Return every line from the one with "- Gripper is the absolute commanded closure" through the one with "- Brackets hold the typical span", inclusive, exactly as it appears below.

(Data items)

Segment Open

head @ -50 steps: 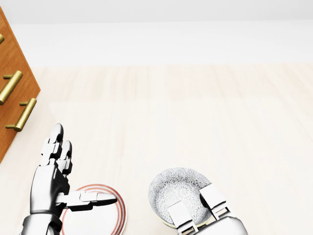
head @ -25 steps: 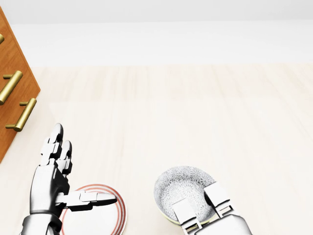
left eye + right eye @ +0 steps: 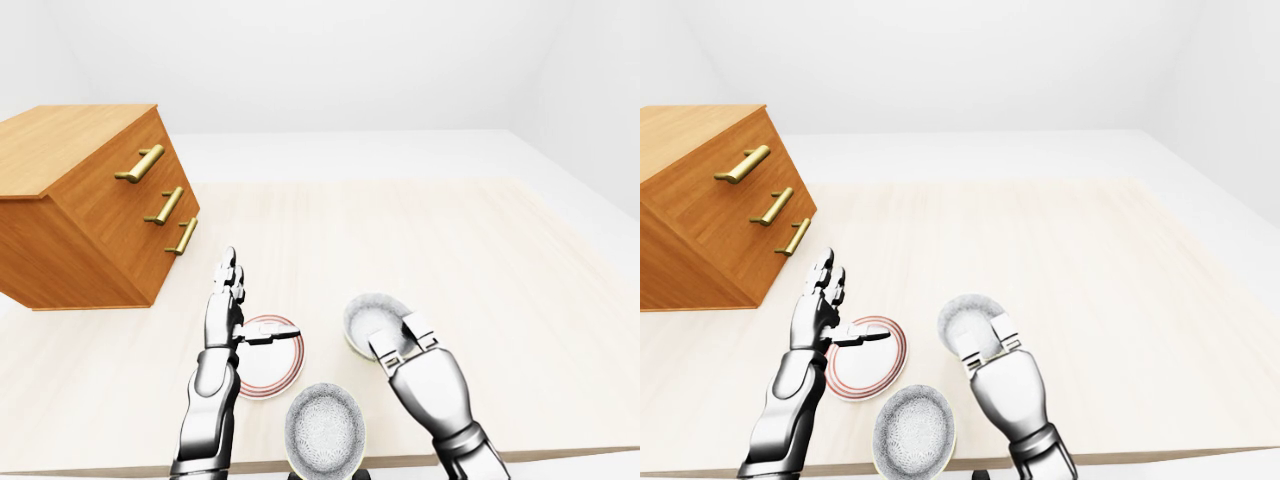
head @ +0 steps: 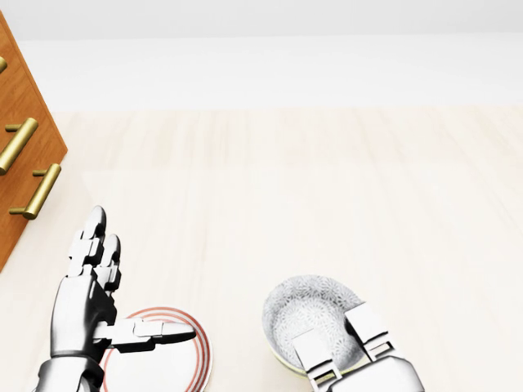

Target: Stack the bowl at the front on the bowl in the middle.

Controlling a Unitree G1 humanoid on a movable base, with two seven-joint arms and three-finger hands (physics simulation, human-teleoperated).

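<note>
A speckled grey bowl [image 3: 324,432] sits at the bottom edge of the left-eye view, near the table's edge. A second speckled bowl [image 4: 306,304] lies a little further up and right. My right hand [image 4: 339,347] grips this second bowl's near rim, with two fingers [image 4: 312,349] hooked inside it. My left hand [image 3: 240,315] stands open and upright left of both bowls, its thumb stretched over a white plate with red rings [image 3: 272,362].
A wooden dresser [image 3: 90,205] with brass handles stands on the light wooden table [image 3: 450,240] at the upper left. The table's near edge runs along the bottom of the eye views.
My right hand and the bowl in it have slid a little to the right and slightly up in the head view. The left hand and the plate have not moved.
</note>
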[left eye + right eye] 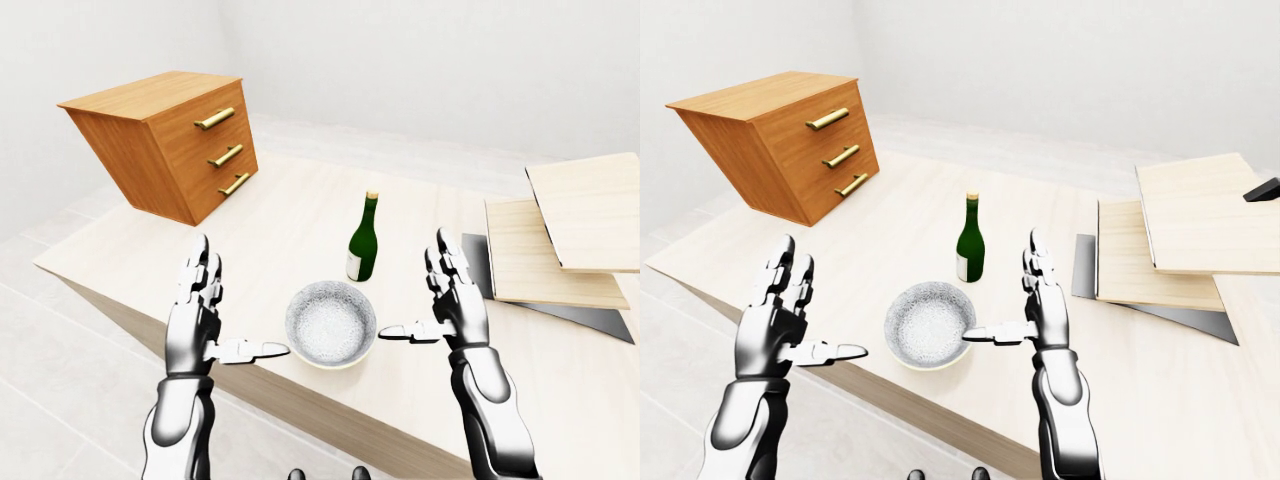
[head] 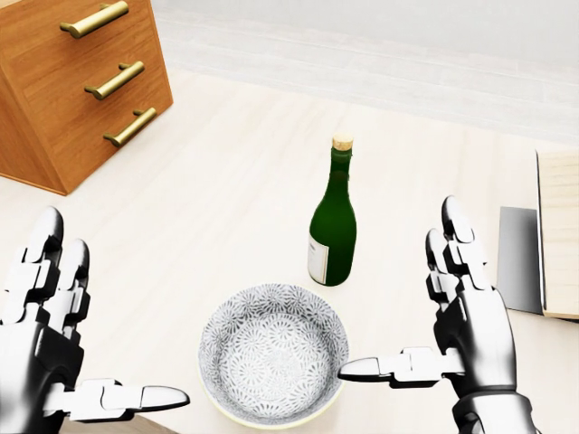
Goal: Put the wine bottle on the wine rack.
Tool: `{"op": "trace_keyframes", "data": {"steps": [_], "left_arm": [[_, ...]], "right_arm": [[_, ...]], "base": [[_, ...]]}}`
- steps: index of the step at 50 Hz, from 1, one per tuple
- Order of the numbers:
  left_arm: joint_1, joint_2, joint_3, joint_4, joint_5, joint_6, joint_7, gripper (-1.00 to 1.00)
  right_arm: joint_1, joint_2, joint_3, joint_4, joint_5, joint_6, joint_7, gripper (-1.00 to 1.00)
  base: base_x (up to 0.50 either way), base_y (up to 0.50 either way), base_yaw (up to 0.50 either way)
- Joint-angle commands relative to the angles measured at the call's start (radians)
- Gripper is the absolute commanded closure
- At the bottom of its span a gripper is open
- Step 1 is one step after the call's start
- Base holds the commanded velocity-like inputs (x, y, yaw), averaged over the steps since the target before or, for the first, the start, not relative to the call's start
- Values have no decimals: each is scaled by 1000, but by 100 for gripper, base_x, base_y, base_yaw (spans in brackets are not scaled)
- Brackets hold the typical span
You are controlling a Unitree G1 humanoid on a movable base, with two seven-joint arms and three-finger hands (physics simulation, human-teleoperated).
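A white-walled room with a pale tiled floor; a light wooden worktop (image 1: pixel 290 215) runs across the eye views. At the upper left of the left-eye view a brown chest of three drawers (image 1: pixel 170 140) with brass handles stands on the worktop. At the right, a stack of pale wooden boards (image 1: pixel 570 235) lies on a dark grey sheet (image 1: pixel 590 318); whether this is the wine rack cannot be told.

The wine bottle (image 2: pixel 333 217), green glass with a cork and a pale label, stands upright on the worktop near the centre of the head view, touched by neither hand. Just below it in that view, apart from it, lies a patterned grey-white bowl (image 2: pixel 273 353) near the worktop's lower edge.

The left hand (image 2: pixel 41 348) is raised at the lower left of the head view, fingers spread upward and thumb pointing toward the bowl, holding nothing. The right hand (image 2: pixel 466 321) is raised at the lower right, to the right of the bottle and well apart from it, fingers likewise extended and apart, its thumb reaching over the bowl's right rim, empty.
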State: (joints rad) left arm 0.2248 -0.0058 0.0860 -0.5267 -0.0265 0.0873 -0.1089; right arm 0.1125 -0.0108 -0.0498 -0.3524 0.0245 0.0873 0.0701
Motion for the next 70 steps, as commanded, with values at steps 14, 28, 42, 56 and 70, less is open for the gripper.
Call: {"op": "trace_keyframes", "data": {"steps": [14, 28, 42, 56, 70], "left_arm": [[4, -2, 13, 6, -3, 0, -4, -100], [6, -4, 3, 3, -9, 0, -2, -100], [6, -1, 5, -3, -11, 0, -2, -100], [2, -1, 9, 7, -13, 0, -3, -100], [1, -2, -5, 18, 4, 0, 2, -100]], "right_arm": [[13, 0, 13, 4, 35, 0, 33, -100], [12, 0, 10, -4, 40, 0, 28, -100], [4, 3, 19, -11, 31, 0, 18, -100], [-3, 4, 42, 0, 7, 0, 12, -100], [-18, 2, 37, 51, 10, 0, 14, -100]], "base": [[0, 0, 16], [0, 0, 8], [15, -27, 0], [7, -12, 0], [0, 0, 0]]}}
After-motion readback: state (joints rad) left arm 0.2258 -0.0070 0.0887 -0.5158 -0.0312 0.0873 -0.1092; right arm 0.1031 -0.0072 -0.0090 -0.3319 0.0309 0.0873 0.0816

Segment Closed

### ANSWER FOR THIS EXERCISE
- Gripper is the absolute commanded closure
- At the bottom of its span a gripper is open
- Step 1 is one step after the call's start
- Base holds the commanded velocity-like inputs (x, y, yaw), averaged over the steps since the target before or, for the first, the start, not relative to the call's start
- Values have no decimals: each is scaled by 1000, but by 100 for gripper, base_x, base_y, base_yaw (spans in brackets are not scaled)
- Brackets hold the typical span

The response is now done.